Nicotine, the main psychoactive chemical in cigarettes, is addictive.
Nicotine use is the largest single preventable cause of death worldwide.
Nicotine enters the lungs by smoking and reaches the brain within 7 seconds.
Smoking mostly leads to heart, liver and lung diseases.
Smoking is the main risk factor for diseases such as heart attack, stroke, chronic obstructive pulmonary diseases, including emphysema and chronic bronchitis, and cancer (especially lung cancer, larynx cancer, and pancreatic cancer), smoking can also lead to diseases Peripheral vessels and high blood pressure.
Early initiation of smoking during life and smoking with higher tar grades increases the risk of developing these diseases.
The World Health Organization estimated that smoking caused 54 million deaths in 2004 and 100 million deaths during the 20th century, which is much more than AIDS, tuberculosis, traffic accidents and suicides combined.

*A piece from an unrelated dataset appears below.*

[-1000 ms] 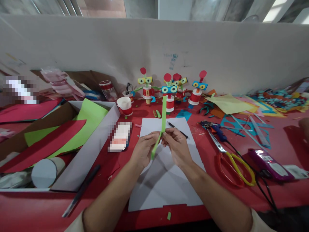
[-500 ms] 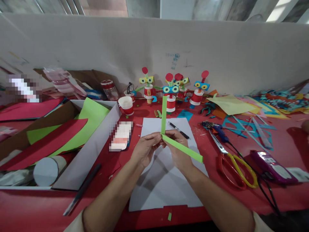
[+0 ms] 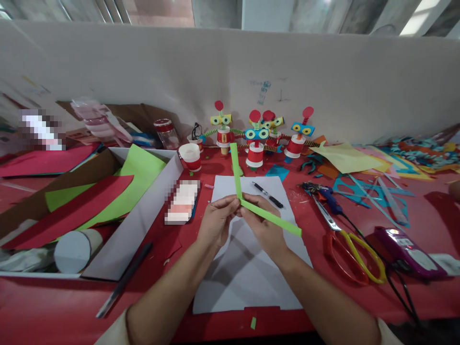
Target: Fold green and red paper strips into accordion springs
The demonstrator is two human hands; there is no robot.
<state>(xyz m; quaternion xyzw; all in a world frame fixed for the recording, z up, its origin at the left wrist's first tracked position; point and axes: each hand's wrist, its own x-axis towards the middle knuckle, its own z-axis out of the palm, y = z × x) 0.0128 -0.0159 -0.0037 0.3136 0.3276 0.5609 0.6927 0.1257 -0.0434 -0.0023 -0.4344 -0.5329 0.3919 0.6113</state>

15,000 smokers die in Australia every year, and this issue costs the government 30 billion Australian dollars (equivalent to 19 billion pounds).
Many researches have been conducted in the world that indicate the harmfulness of smoking.
However, cigarette manufacturing companies call these projects baseless and unproven and continue to widely advertise cigarettes in different countries of the world.
In most of the countries of the world, except for the free zones, a heavy tax is charged on cigarettes (up to several times the initial price) and they try to use this money to improve the health of the people of that country.
Many studies also consider smoking as one of the main causes of cancer.
For example, extensive studies have shown that the main cause of lung cancer is smoking.
Smoking causes brain erosion, and in other words, it has a negative effect on people’s learning memory and logic, and causes a decrease in cognitive abilities. are three times more than healthy people; this shows that smoking probably plays a role in mental disorders.